> _REQUIREMENT_:
What you return should match the data word for word, minus the images.

> _DATASET EXTRACT_:
>>>>>

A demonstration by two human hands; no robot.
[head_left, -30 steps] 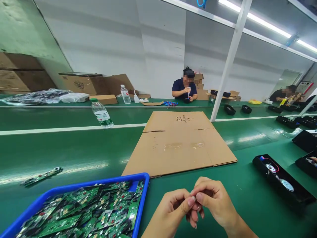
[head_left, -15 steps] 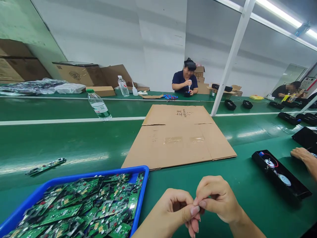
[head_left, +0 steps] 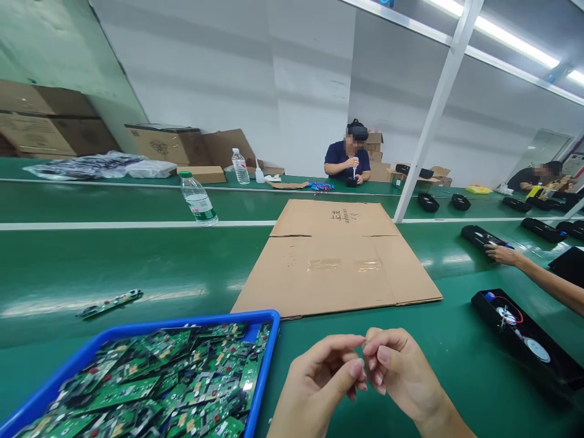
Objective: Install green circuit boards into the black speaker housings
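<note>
In the lower middle of the head view, my left hand (head_left: 322,377) and my right hand (head_left: 404,371) meet at the fingertips above the green tabletop. The left index finger reaches to the right fingertips, and the left thumb presses near the curled middle finger. My right thumb lies against its bent fingers. Whatever they hold is too small or hidden to make out. A blue tray (head_left: 269,365) heaped with green circuit boards (head_left: 182,377) stands left of my hands. To their right lies a black speaker-like housing (head_left: 524,334) with round metal parts and red wires inside.
A flattened cardboard sheet (head_left: 337,267) lies ahead. A single circuit board (head_left: 112,303) and a water bottle (head_left: 199,199) are at left. At right, a co-worker's hand (head_left: 502,254) touches another black housing (head_left: 479,236). Another person (head_left: 342,161) works across the table beyond a white post (head_left: 438,109).
My hands have loosened their fingertip pinch; the left index finger has straightened and the right hand has turned. The co-worker's hand has reached to a black housing farther back. The view has shifted slightly.
</note>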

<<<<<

> _SOLUTION_:
A demonstration by two human hands; no robot.
[head_left, -30 steps] 
[head_left, -15 steps] 
[head_left, +0 steps] 
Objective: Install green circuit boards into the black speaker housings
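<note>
In the lower middle of the head view, my left hand (head_left: 322,377) and my right hand (head_left: 404,371) meet at the fingertips above the green tabletop. The left index finger reaches to the right fingertips, and the left thumb presses near the curled middle finger. My right thumb lies against its bent fingers. Whatever they hold is too small or hidden to make out. A blue tray (head_left: 269,365) heaped with green circuit boards (head_left: 182,377) stands left of my hands. To their right lies a black speaker-like housing (head_left: 524,334) with round metal parts and red wires inside.
A flattened cardboard sheet (head_left: 337,267) lies ahead. A single circuit board (head_left: 112,303) and a water bottle (head_left: 199,199) are at left. At right, a co-worker's hand (head_left: 502,254) touches another black housing (head_left: 479,236). Another person (head_left: 342,161) works across the table beyond a white post (head_left: 438,109).
My hands have loosened their fingertip pinch; the left index finger has straightened and the right hand has turned. The co-worker's hand has reached to a black housing farther back. The view has shifted slightly.
</note>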

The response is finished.